Dans tous ces cas, les juges ont recherché une obligation naturelle ou un contrat préexistant à l'engagement pour déceler l'existence d'une cause. Celle-ci est alors abstraite, il s'agit d'une obligation naturelle ou d'une obligation civile préexistante, mais la source de l'engagement n'est donc plus seulement la volonté interne. N'étant alors plus par lui-même créateur d'obligations, l'engagement unilatéral ne peut être qu'affaibli très sérieusement par la théorie de la cause objective.

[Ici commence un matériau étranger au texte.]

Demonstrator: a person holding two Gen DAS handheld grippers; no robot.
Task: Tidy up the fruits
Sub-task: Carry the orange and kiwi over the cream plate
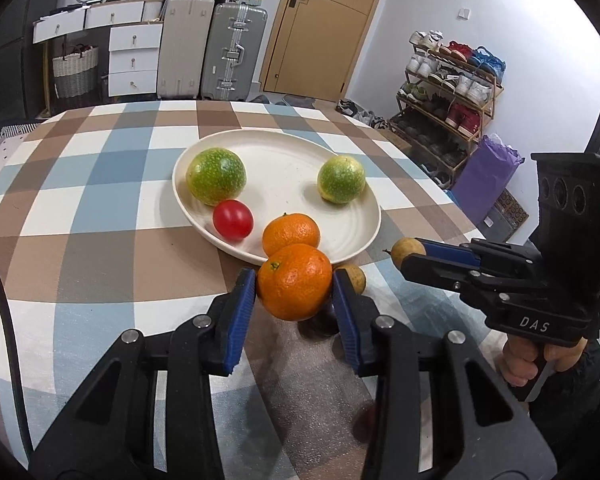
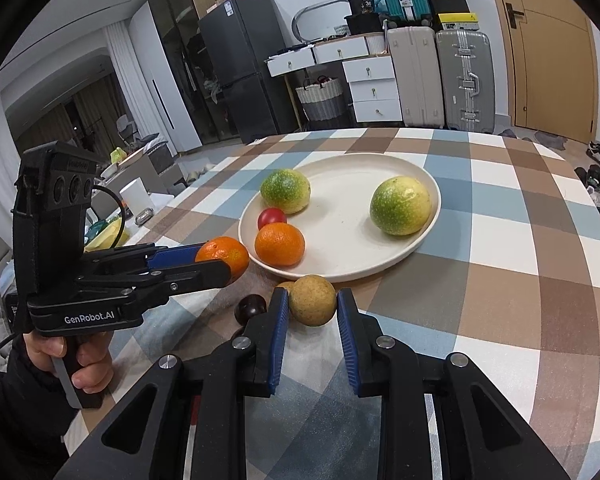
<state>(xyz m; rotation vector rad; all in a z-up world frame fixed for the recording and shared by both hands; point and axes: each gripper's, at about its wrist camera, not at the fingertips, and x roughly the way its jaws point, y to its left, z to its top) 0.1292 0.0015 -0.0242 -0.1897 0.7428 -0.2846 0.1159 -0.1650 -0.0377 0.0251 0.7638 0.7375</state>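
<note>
Already the plate (image 1: 364,236) holds two green fruits, a tomato (image 1: 233,219) and an orange (image 1: 291,234), while the left gripper (image 1: 294,292) pinches another orange (image 1: 295,287) and the right gripper (image 2: 313,306) a longan (image 2: 312,300).

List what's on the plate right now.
On the cream plate: two green-yellow round fruits, a red cherry tomato and one tangerine. The tangerine partly covers the tomato; nothing shows under the fruit.

- The right hand-held gripper (image 2: 313,307) grips a small tan fruit (image 2: 312,300) between its blue pads.
- The left hand-held gripper (image 2: 220,258) clamps an orange (image 2: 225,255) beside the cream plate (image 2: 380,268).
- The plate holds another orange (image 2: 280,244), a red tomato (image 2: 271,218) and two green fruits (image 2: 285,191).
</note>
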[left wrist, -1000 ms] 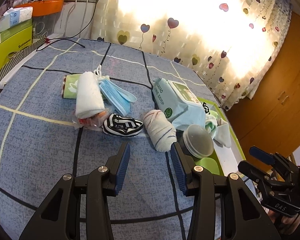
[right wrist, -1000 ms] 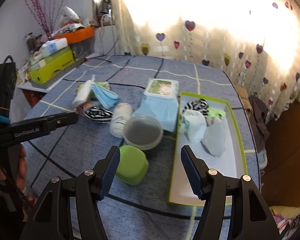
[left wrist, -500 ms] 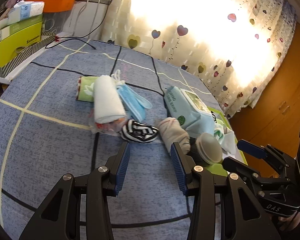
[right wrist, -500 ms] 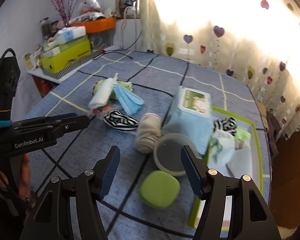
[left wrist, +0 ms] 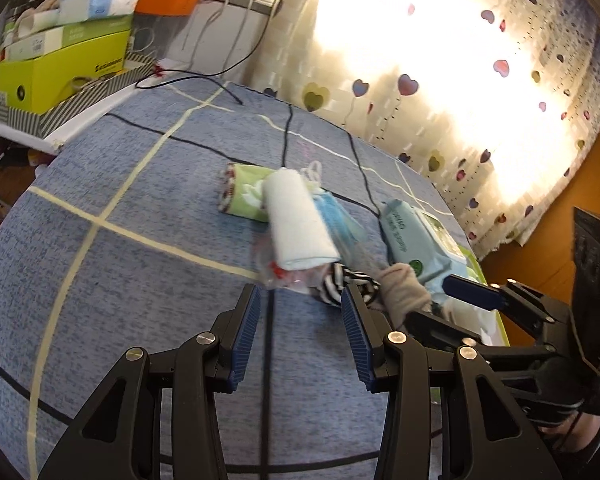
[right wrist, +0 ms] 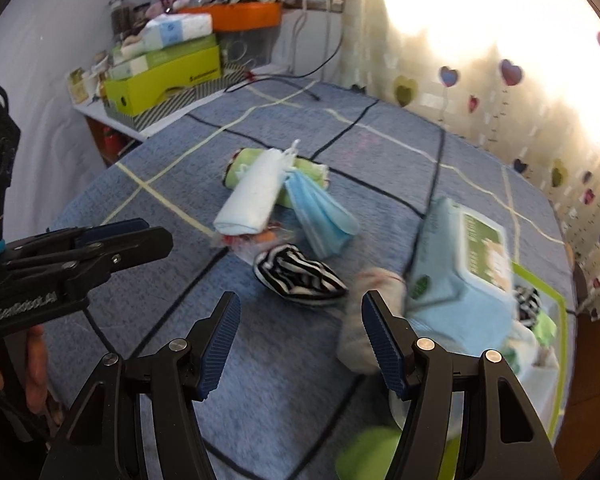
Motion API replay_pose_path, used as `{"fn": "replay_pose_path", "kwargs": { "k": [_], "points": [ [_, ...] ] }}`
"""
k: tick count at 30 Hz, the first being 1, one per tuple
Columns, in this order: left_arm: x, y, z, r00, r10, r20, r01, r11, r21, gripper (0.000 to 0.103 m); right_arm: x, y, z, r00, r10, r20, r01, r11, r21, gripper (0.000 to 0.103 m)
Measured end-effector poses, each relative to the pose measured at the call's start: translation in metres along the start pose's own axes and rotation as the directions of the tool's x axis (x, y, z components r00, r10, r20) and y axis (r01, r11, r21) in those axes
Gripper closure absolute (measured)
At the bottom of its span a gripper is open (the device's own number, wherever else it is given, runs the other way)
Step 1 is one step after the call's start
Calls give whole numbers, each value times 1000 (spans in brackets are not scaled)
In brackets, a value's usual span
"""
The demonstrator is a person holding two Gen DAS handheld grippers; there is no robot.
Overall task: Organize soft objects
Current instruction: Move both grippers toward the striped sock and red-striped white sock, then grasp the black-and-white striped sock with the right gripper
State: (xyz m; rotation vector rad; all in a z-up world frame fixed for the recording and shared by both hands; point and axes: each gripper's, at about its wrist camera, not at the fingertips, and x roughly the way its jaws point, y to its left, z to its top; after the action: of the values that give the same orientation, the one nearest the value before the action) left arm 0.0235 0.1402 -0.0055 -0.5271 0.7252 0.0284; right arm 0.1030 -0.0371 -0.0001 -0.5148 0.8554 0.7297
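A pile of soft things lies mid-table: a white rolled towel (left wrist: 298, 224) (right wrist: 252, 202), a green rolled cloth (left wrist: 242, 190) (right wrist: 312, 172), a blue face mask (left wrist: 340, 222) (right wrist: 320, 216), a black-and-white striped sock (right wrist: 298, 276) (left wrist: 342, 280) and a beige rolled sock (left wrist: 402, 288) (right wrist: 360, 336). My left gripper (left wrist: 300, 332) is open and empty, just short of the pile. My right gripper (right wrist: 300, 340) is open and empty, above the cloth just in front of the striped sock. A green-rimmed tray (right wrist: 556, 364) at the right holds several soft items.
A blue wet-wipes pack (right wrist: 460, 264) (left wrist: 416, 240) lies beside the tray. A green lid (right wrist: 372, 452) sits at the near edge. Yellow-green boxes (left wrist: 60, 68) and an orange bin (right wrist: 236, 16) stand on a shelf at the far left. A curtain hangs behind the table.
Both grippers have swung left and moved closer to the pile; the tray and the round container have slid to the right edge of both views. Both stay open.
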Motion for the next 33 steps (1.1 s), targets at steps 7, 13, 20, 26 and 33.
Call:
{"fn": "replay_pose_path", "kwargs": {
  "k": [7,13,20,26,33],
  "points": [
    [1,22,4,1000,-18,8,18,999,-34,60,44,8,15,996,-4,-89,2,1000,-20,40],
    [8,29,4,999,-49,-10,48,998,-44,60,78,9,21,985,-15,-171,10,1000,-29,40],
    [18,30,4,997,-62,-37,60,997,-49,60,99,8,19,977,-21,-213,12,999,-45,54],
    [15,24,5,998,-62,-32,61,997,-39,60,85,2,18,984,-28,-174,20,999,-49,90],
    [12,4,2,997,-60,-47,59,998,-13,60,27,-8,12,999,4,-34,-4,1000,3,90]
  ]
}}
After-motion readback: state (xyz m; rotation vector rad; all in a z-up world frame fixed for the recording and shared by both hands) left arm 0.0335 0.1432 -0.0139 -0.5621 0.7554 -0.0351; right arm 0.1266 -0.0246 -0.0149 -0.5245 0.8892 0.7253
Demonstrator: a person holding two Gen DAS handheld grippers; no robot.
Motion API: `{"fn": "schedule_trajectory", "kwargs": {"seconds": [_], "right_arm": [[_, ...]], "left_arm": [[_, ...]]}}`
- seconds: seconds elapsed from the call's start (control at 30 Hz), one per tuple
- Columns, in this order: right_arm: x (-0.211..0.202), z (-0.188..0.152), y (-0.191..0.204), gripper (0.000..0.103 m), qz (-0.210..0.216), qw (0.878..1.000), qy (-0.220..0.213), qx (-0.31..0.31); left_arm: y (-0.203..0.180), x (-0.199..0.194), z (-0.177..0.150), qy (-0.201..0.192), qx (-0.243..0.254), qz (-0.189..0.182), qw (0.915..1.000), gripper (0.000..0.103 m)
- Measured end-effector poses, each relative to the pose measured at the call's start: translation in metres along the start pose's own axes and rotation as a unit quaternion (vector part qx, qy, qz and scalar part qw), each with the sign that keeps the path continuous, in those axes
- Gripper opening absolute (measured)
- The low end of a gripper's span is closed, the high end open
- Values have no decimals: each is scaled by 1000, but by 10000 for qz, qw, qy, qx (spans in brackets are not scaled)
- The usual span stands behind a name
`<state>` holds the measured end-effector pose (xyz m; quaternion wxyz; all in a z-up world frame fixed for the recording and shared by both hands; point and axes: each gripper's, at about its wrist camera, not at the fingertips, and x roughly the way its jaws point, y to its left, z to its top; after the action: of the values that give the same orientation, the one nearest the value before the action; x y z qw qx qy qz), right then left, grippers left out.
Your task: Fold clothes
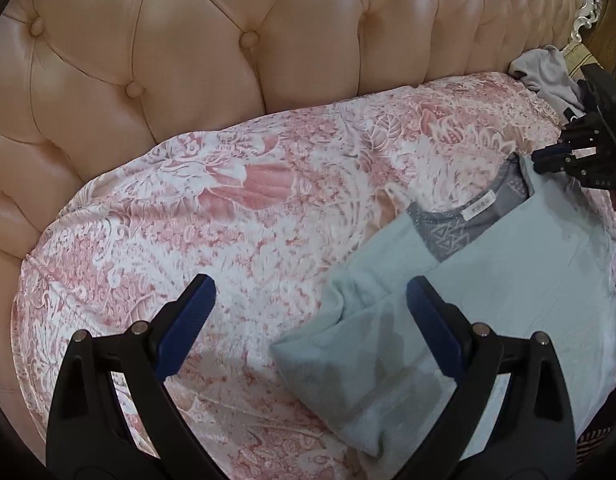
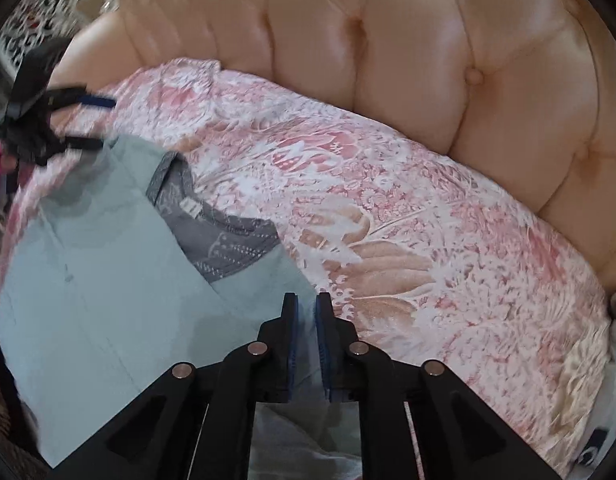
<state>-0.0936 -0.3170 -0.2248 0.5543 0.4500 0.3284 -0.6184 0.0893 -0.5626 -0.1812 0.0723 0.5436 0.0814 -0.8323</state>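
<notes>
A pale blue-green garment point(image 1: 487, 280) with a grey patterned neck panel point(image 1: 467, 216) and a white label lies on the pink floral bedspread point(image 1: 228, 220). Its sides are folded in over the middle. My left gripper point(image 1: 311, 300) is open and empty, just above the garment's left folded edge. My right gripper point(image 2: 306, 312) is shut on the garment's edge point(image 2: 304, 328); it also shows in the left wrist view point(image 1: 547, 158) at the garment's top right corner. The garment point(image 2: 108, 280) fills the lower left of the right wrist view, where the left gripper point(image 2: 88, 120) shows open.
A tufted peach leather headboard point(image 1: 228, 40) rises behind the bed. A grey crumpled cloth point(image 1: 547, 76) lies at the far right by the headboard. White fabric point(image 2: 615, 360) lies at the bed's right edge.
</notes>
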Motion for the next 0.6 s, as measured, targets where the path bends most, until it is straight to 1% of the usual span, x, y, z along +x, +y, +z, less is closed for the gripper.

B. La cause subjective de l'engagement unilatéral

La cause subjective, c'est-à-dire les motifs déterminants de l'auteur de l'engagement unilatéral, permettraient de définir la cause de l'obligation souscrite et de constater son existence. La Cour d'appel d'Aix-en-Provence (38) semble retenir ce type de conception de la cause, contrairement au reste des tribunaux. Dans une espèce concernant aussi une reconnaissance de dettes faite par une femme pour les dettes de son mari, elle considéra que la cause de l'engagement de la femme était d'éviter à son mari des poursuites pénales pour non-paiement. La Cour d'appel ne s'est pas fondée sur une obligation préexistante pour valider l'engagement de la femme mais bien sur ses motifs personnels.

Cette position est approuvée par une partie de la doctrine parce qu'elle "a le mérite tout à la fois de respecter la volonté affichée dans l'acte unilatéral et, par l'exigence d'une cause-contrepartie, de la protéger contre des expressions inconsidérées " (39). Cette exploitation de la cause subjective permet effectivement au juge de constater la fin d'un engagement unilatéral lorsque la cause disparaît, ce qui du reste affaiblit la valeur contraignante de l'engagement unilatéral (40). Pourtant, en matière d'engagement publicitaire par volonté unilatérale, il semble possible de déceler une "cause-contrepartie" objective.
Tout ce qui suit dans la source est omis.